I am coding an algorithm in CUDA, the most time consuming part of which is calculating the differences between a target image to a list of comparison images, each comparison image compared a number of times, each time with a different offset/shift. The target and comparison images are the same width and height. The offsets calculate in my case are sequential and go from 0 to x, e.g. the comparison image is shifted by 0 pixels, then I calculate diffs with target image, then comparison image is shifted by 1 to the right and compared to target image, etc until x shifts. I am interested in saving the differences for each x,y coordinate, for each offset (e.g. results size = whoffsets). This part of the algorithm takes the majority of the time and any speed improvements I can make will have a big impact on the overall execution speed. My question is, are there any clear ineffiencies in my code / is this the correct way to implement such an algorithm?
I am not necessarily looking if this algorithm is 100% correct, etc, I am mostly looking for ways to improve the speed at which this code runs to perform these comparisons.

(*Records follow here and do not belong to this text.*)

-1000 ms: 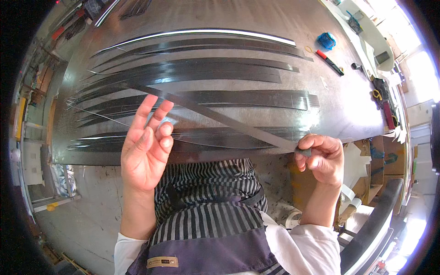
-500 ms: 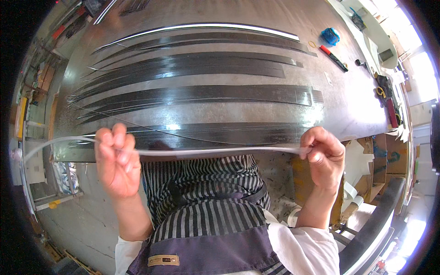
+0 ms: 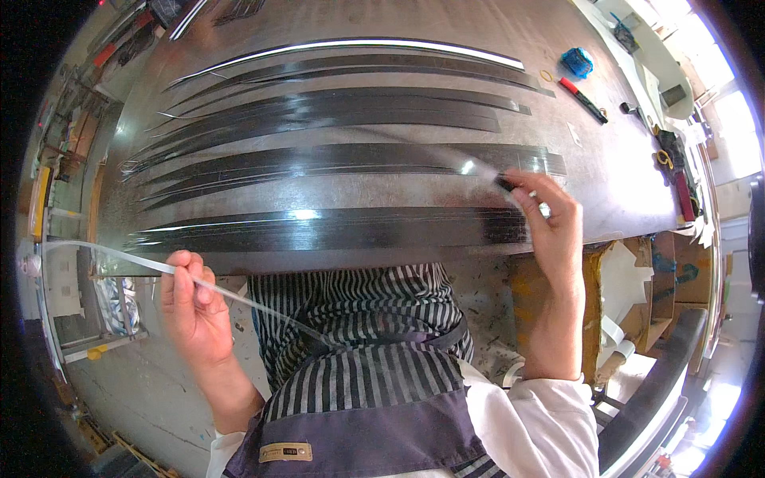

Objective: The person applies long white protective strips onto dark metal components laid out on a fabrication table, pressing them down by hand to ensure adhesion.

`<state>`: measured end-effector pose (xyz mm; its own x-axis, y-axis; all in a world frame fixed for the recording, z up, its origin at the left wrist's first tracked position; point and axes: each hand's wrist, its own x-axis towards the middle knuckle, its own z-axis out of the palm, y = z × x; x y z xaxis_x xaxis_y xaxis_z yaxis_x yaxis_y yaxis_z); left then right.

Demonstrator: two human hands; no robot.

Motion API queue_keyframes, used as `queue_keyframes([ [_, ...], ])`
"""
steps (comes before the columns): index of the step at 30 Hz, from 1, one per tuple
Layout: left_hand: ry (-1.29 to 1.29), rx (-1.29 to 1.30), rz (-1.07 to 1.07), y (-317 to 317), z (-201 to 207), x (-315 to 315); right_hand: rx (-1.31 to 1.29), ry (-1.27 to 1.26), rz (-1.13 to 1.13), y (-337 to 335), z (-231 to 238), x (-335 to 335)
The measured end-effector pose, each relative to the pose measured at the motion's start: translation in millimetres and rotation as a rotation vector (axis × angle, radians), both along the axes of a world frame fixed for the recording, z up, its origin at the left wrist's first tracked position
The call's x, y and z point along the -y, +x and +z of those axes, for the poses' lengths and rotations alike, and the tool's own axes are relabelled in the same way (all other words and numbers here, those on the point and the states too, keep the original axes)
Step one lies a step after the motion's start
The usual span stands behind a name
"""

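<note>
A long, thin pale strip [image 3: 131,256] runs through the fingers of my left hand [image 3: 195,307], which is closed on it in front of the table's left near edge. From there one end arches away to the left; the other slopes down to the right across my striped apron [image 3: 358,382]. Over the right side of the table, my right hand [image 3: 550,211] pinches a narrow strip [image 3: 470,166], dark at the fingers and blurred as it stretches toward the far left. Just under that hand lies the nearest bundle of flat black strips [image 3: 358,227].
More black strip bundles [image 3: 319,166] lie in rows across the metal table [image 3: 398,191], with a white-striped one [image 3: 358,45] farthest. At right are a blue roll [image 3: 577,62], a red-and-black marker [image 3: 583,99] and scissors [image 3: 663,159]. Cardboard boxes [image 3: 661,275] stand below right.
My right hand has let go of the pale strip's end and moved up over the table, now pinching another narrow strip. The pale strip's loose end hangs down before the apron.
</note>
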<state>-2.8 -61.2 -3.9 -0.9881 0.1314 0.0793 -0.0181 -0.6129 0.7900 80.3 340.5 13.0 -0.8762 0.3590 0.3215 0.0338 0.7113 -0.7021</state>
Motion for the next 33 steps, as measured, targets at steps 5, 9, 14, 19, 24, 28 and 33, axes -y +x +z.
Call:
queue_keyframes([
  [5, -0.108, 0.02, 0.156, 6, -8, -8, -0.063, -0.102, -0.02, 22, 14, 19],
  [9, -0.148, 0.034, 0.216, 7, -8, -13, 0.098, -0.752, 0.246, 54, 5, 45],
  [14, -0.18, 0.01, 0.213, 6, -7, -19, 0.168, -0.946, 0.243, 71, -13, 55],
  [19, -0.169, -0.035, 0.194, 8, -10, -18, 0.196, -0.925, 0.043, 74, -22, 63],
  [24, -0.185, -0.026, 0.159, 11, -10, -20, 0.157, -1.057, 0.065, 78, -32, 61],
  [28, -0.181, -0.036, 0.149, 13, -15, -20, 0.027, -1.087, -0.064, 77, -32, 62],
  [33, -0.211, -0.019, 0.176, 6, -21, -9, -0.136, -1.105, -0.185, 80, -23, 33],
])
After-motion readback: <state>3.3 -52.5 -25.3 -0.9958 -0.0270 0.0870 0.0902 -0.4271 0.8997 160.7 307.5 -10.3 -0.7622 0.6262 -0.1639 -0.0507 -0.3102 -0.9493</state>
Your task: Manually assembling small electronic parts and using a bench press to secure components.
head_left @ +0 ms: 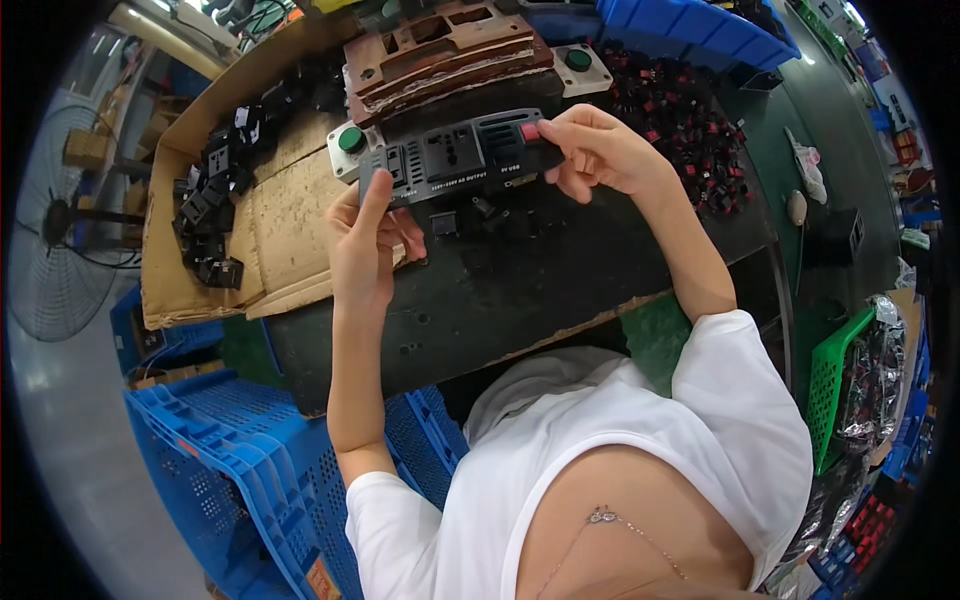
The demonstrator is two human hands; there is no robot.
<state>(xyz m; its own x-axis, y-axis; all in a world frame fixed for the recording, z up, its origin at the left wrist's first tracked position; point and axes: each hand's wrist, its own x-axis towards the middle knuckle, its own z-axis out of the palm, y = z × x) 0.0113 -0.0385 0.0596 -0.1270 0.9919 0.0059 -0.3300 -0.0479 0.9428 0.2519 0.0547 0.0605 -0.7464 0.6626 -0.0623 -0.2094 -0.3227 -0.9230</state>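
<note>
A long black power-socket panel (pixel 412 172) is raised over the dark bench, tilted a little up to the right. My left hand (pixel 368 232) grips its left end, thumb on the front face and fingers behind. At the other end my right hand (pixel 606 152) is closed, thumb and forefinger at a red rocker switch (pixel 530 131) in the panel; whether they press it or just touch it I cannot tell. A universal socket (pixel 453 149) sits in the panel's middle. Several small loose black parts (pixel 487 210) lie on the bench just below.
Behind the panel stands a brown jig (pixel 445 60), with one green button (pixel 351 140) at its left and another green button (pixel 578 61) at its right. Red-and-black switches (pixel 680 130) are heaped at right. A cardboard tray (pixel 290 225) holds black sockets. A blue crate (pixel 215 420) stands lower left.
</note>
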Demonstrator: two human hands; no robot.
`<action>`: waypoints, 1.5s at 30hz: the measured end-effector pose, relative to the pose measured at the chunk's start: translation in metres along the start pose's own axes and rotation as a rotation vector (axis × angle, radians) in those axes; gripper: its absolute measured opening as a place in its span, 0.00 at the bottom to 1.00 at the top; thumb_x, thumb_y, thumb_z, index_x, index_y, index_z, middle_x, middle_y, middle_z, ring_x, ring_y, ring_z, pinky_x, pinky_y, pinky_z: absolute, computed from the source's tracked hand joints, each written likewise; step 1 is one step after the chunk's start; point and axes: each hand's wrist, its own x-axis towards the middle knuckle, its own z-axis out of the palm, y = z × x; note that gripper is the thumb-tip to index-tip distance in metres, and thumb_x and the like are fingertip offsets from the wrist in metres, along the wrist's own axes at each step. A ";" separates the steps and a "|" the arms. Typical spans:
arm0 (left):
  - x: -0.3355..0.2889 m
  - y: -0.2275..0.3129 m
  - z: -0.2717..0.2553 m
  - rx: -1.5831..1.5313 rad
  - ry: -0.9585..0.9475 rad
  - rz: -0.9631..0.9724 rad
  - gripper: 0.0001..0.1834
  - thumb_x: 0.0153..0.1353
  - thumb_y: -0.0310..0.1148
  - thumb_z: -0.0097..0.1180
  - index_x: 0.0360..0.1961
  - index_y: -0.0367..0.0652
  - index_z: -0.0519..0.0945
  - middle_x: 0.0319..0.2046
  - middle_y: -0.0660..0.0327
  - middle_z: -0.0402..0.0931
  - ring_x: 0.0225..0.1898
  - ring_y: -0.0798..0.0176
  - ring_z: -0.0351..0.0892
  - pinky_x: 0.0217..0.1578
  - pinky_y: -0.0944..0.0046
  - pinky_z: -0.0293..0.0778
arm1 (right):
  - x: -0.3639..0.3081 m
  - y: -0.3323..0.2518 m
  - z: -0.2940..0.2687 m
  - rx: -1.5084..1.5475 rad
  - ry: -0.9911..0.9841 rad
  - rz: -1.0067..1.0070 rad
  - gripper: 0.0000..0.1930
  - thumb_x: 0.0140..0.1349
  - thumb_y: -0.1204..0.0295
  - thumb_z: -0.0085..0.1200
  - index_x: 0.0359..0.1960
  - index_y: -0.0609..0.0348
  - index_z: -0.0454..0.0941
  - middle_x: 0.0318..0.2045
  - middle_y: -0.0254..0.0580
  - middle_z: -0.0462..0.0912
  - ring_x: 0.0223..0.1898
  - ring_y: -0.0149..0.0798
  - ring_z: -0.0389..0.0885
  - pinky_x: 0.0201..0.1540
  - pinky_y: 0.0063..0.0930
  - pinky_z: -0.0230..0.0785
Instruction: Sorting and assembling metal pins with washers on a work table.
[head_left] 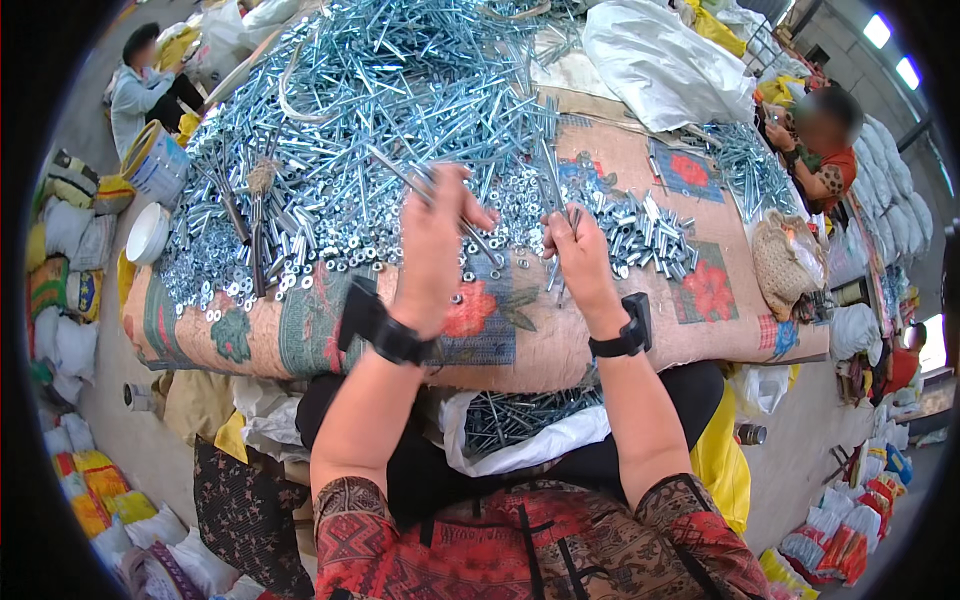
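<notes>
My left hand (435, 230), slightly blurred, is over the middle of the table. It is closed around a long metal bolt (395, 170), which slants down toward a loose washer. My right hand (580, 255) pinches several long bolts (549, 172) that point up and away; their lower ends stick out beneath the fingers. Around both hands lie small nuts and washers (510, 215). Short metal sleeves (655, 235) lie to the right of my right hand. Beyond them rises a big heap of long bolts (400, 70).
A patterned cloth (560, 345) covers the table. Below its front edge, a white sack (455, 440) holds more bolts. At left stand a white bowl (148, 234) and a bucket (157, 165). A woven bag (790, 265) sits at right. Other people work at both sides.
</notes>
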 end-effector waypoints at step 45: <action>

My current algorithm works like this:
- I have a kernel<<<dim3((w*h/1024+1), numberOfOffsets/numberOfOffsetsPerThread+1), 1024>>>:
aka a kernel running in an x,y grid where:
- x = the number of blocks required to process the whole image
- y = the number of blocks required to process all of the offsets being calculated
I have my arrays in host device like this:
leftImage = new int[w*h]; // leftImage = target image
rightImages = new int*[numberOfFrames]; // righImages = comparison images
// numberOfFrames = number of comparison images
results = new int[w*h*numberOfOffsets];
// numberOfOffsets = the number of offsets each comparison image is shifted
Where rightImages
is initialised with rightImages[i] = new int[w*h+offsetCount];
.
I am then running my CUDA kernel in a for loop like this:
int blockdim = 1024; // number of xy coordinates each block of threads can work on
// offsetsPerThread = Number of offsets calculated per thread
// offsetGroups = Number of blocks required to calculate comparisons for all offsets
// imageGroups = Number of blocks required to calculate comparisons for all pixels in an image
dim3 griddim(imageGroups, offsetGroups);
for(int f=0; f<frames; f++){
// groupSLen =
costMatrix<<<griddim, blockdim>>>(devResults, devLeftImage, devRightImages[f],
groupSLen, w, h, offsetCount);
}
if (cudaDeviceSynchronize() != cudaSuccess)
printf("%s
", gpuErrorMessage());
My kernel then looks like this:
__global__ void costMatrix(int* res, int* leftImage, int* rightImage, int offsetsPerThread, int w, int h, int offsetCount){
int offsetGroupIndex = blockIdx.y; // used to find out which offsets this thread will calculate
int xy = blockIdx.x * blockDim.x + threadIdx.x; // x,y coordinate on image
int offsetStart = offsetGroupIndex * offsetsPerThread + 1; // first offset to calculate
int offsetLimit = offsetStart + offsetsPerThread; // last offset to calculate
int resultStart = xy*offsetCount + (offsetStart-1); // the starting index in the results array
for(int offset=offsetStart; offset<offsetLimit; offset++){
if((offset < 0 && xy < offset) || ((offset > 0) && (xy >= w*h)) || (offset > offsetCount))
continue;
int lArgb = leftImage[xy]; // argb values
int rArgb = rightImage[xy+offset];
int rd = abs((0xFF & (lArgb >> 16)) - (0xFF & (rArgb >> 16)));
int gd = abs((0xFF & (lArgb >> 8)) - (0xFF & (rArgb >> 8)));
int bd = abs((0xFF & lArgb) - (0xFF & rArgb));
atomicAdd(&res[resultStart++], rd + gd + bd);
}
}
Is there a faster way to perform this calculation? I noticed atomicAdd(&res[resultStart++], rd + gd + bd);
and even res[resultStart++] += rd + gd + bd;
is very slow in comparison to res[resultStart++] = rd + gd + bd;
, but the memory requirements to do that are very high.